Tema centrale, coerente con il suo francescanesimo, è il rifiuto della cultura della solitudine, diffusa nelle fraternità. La motivazione del rifiuto è di tipo teologico, non tanto sociologico. «Ogni frate, -egli scrive -, è come eucarestia che celebra il mistero di Dio, si offre per i fratelli, nutre le speranze di ogni uomo». È per questo che «la cultura della solitudine e del fare da sé – caratteristica dei nostri asfissianti giorni – deve essere superata dalla cultura della comunione e della fraternità: da soli poco possiamo. Uniti tutto è più facile ». La vita fraterna «è come lo specifico del nostro essere religiosi. La vita fraterna è di per sé apostolato autentico, testimonianza sufficiente alla conversione, mezzo indispensabile per richiamare i fratelli a ripetere la nostra esperienza» (31 lug.1986). È necessario, perciò, «tornare alle radici, riscoprire la nostra vocazione, approfondire il disegno di Dio su ciascuno di noi e sulla nostra fraternità, tesi tutti a dare testimonianza della nostra fede e della nostra speranza» (26 ott.1989).

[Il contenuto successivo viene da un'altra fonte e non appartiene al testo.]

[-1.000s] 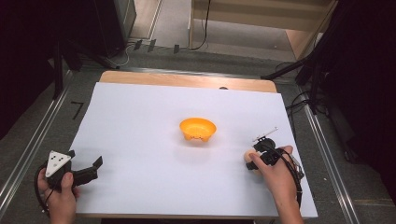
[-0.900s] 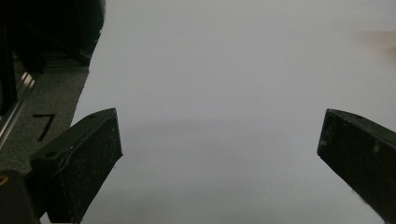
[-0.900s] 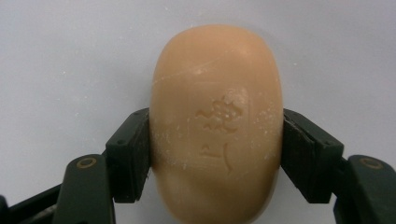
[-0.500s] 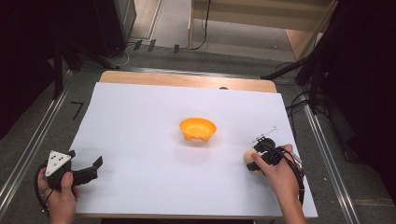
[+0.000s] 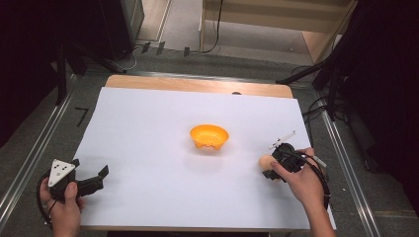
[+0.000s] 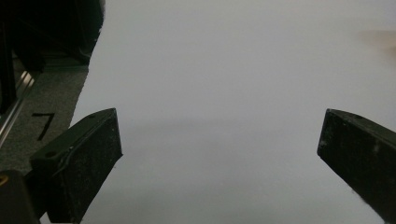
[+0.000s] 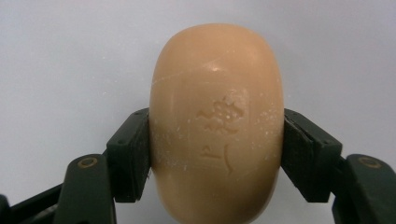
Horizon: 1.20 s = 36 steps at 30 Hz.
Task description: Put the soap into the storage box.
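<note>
A tan oval bar of soap (image 7: 217, 126) with a stamped mark sits squeezed between the two black jaws of my right gripper (image 7: 217, 158). From above, the soap (image 5: 266, 160) peeks out to the left of the right gripper (image 5: 272, 168), low over the white table at the right. An orange bowl (image 5: 209, 137) stands empty in the middle of the table, up and left of the soap. My left gripper (image 5: 96, 177) rests open at the front left corner. In its own view, the left gripper (image 6: 219, 154) has its jaws spread wide over bare white surface.
The white sheet (image 5: 163, 148) covers the table, with a wooden strip (image 5: 197, 85) along the far edge. Metal rails (image 5: 29, 163) run down both sides. Dark equipment and cables (image 5: 321, 94) crowd the floor beyond the right edge.
The right hand with the gripped soap has shifted slightly toward the front of the table. The left gripper has stayed put.
</note>
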Available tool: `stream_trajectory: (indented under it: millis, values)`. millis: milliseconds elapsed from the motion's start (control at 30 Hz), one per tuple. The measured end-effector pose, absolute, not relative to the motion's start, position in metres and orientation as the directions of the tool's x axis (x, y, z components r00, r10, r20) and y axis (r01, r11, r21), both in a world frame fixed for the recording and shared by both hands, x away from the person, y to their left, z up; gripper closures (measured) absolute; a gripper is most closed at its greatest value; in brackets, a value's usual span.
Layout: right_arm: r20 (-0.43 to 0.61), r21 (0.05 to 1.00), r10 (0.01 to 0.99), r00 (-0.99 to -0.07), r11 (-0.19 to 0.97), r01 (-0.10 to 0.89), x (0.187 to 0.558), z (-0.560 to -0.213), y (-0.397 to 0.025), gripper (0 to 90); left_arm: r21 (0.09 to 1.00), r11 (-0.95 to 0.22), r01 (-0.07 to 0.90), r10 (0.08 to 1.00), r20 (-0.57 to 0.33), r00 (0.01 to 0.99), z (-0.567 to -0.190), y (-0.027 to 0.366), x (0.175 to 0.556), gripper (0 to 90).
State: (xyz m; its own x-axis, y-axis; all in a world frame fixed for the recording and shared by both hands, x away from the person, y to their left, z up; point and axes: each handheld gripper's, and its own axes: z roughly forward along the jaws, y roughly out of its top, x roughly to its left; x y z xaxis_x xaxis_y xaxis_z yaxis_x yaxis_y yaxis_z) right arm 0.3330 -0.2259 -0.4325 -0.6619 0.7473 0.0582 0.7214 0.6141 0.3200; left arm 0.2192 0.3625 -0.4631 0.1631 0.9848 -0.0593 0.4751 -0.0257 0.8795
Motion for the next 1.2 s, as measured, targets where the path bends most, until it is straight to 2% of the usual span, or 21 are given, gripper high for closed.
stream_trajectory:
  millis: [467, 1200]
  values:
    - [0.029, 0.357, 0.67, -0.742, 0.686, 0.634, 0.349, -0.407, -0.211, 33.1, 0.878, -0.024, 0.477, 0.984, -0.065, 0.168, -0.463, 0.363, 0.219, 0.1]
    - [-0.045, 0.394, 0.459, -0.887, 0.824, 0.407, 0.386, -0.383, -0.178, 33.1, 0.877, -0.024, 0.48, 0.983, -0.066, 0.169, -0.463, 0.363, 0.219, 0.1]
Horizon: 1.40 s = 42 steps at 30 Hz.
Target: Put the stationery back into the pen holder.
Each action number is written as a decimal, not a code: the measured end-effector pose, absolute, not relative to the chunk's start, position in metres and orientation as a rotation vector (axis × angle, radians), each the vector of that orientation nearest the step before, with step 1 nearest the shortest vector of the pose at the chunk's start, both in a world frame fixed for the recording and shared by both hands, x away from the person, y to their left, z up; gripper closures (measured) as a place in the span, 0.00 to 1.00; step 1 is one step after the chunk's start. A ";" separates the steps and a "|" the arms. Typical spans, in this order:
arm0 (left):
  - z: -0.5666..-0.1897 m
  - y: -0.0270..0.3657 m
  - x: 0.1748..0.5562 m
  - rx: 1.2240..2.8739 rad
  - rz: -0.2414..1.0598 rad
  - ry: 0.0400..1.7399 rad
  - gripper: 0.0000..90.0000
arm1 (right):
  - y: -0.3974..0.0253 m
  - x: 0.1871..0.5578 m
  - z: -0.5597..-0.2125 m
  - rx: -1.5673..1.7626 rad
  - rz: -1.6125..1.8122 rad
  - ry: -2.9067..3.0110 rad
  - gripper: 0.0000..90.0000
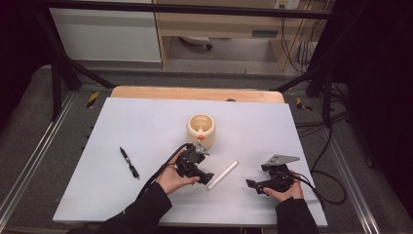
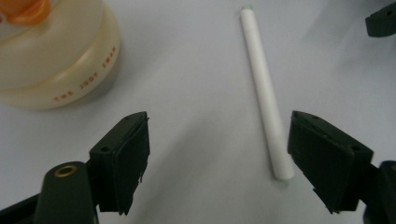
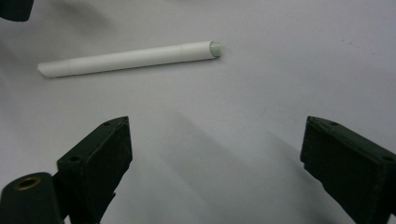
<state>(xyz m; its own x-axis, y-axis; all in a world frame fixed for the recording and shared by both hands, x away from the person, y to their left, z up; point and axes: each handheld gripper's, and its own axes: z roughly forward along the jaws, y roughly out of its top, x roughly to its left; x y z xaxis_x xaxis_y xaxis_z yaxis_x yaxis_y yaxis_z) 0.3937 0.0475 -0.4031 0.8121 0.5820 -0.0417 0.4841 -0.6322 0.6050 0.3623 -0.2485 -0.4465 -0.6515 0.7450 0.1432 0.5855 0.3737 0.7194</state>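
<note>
High view: a white pen [image 1: 223, 175] lies flat on the table [image 1: 146, 126], toward the near edge and a little right of centre, slanting from near-left to far-right. It sits between two handheld grippers, touched by neither.

The left gripper [image 1: 203, 176] hovers just beside the pen's near end; in the left gripper view its jaws stand wide apart and empty, with that blunt end [image 2: 283, 172] lying just inside the right-hand jaw. The right gripper [image 1: 250, 185] waits near the pen's right side, also spread and holding nothing; its own view shows the whole pen [image 3: 130, 59] lying crosswise ahead, pale green tip [image 3: 216, 47] to the right.

A cream cup [image 1: 201, 129] stands behind the left gripper near the table's middle, and a black pen [image 1: 129, 163] lies well apart toward the left edge.

The work in hand looks to be picking up the white pen. To do it well, the left gripper would probably need to shift so the barrel runs midway between its jaws, drop low, and close across the barrel rather than on the very end, where a round pen could roll or pivot out.
</note>
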 end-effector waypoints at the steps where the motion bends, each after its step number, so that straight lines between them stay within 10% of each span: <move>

Non si può lavorare in solitudine, oggi più di ieri. Perciò è necessario «rivedere in ciascuna fraternità il lavoro apostolico che si fa … Talvolta lavoriamo in maniera isolata; trasciniamo avanti abitudini e modi di fare che non hanno oggi più valore; siamo arroccati su posizioni dove manca la responsabilità; rinunziamo alla forza del nuovo, perché scomodo per noi; asserviamo la realtà, più alle nostre esigenze, anziché a quelle della vita fraterna e priorità apostoliche» ( 9 mar. 1988).

Contro la deriva di una cultura della solitudine, fra Luigi propone il modello della partecipazione come condizione necessaria da implementare nella vita delle fraternità. «I nostri tempi non sono tempi di facile delega, quanto piuttosto di partecipazione responsabile e sofferta, vissuta in prima persona. Partecipazione non espressa soltanto attraverso una critica agli avvenimenti, ma impegno a risolvere i problemi; non solo compiaciuto assenteismo, ma contributo plurimo per l’unità e la comunione; non attesa passiva di un’alternativa, ma corresponsabilità per il bene di tutti. La partecipazione comporta responsabilità e quel “sentire comune” che da sempre è il frutto dell’unica fede e dell’unico Signore e si è manifestato nella storia con la compresenza e la solidarietà, a tutti i livelli» (4 febb. 1990).  La partecipazione, come intesa da fra Luigi, è una realtà teologale, che fa riferimento all’uguaglianza di tutti gli uomini e alla specificità della vocazione francescana dello “stare insieme”. Essa «vuol dire essere fratelli, elemento primario del nostro carisma che deve manifestarsi in tutta quella profonda e ricca accezione che di per sé comporta. La partecipazione è lotta contro l’individualismo. È corresponsabilità contagiosa. È assumere non solo le proprie ma anche le altrui difficoltà. È pensare non solo alla salvezza della propria anima, ma anche alla salvezza del fratello, non solo di oggi, ma anche di domani; non solo del prossimo vicino, ma anche dei lontani» (16 lug. 1989).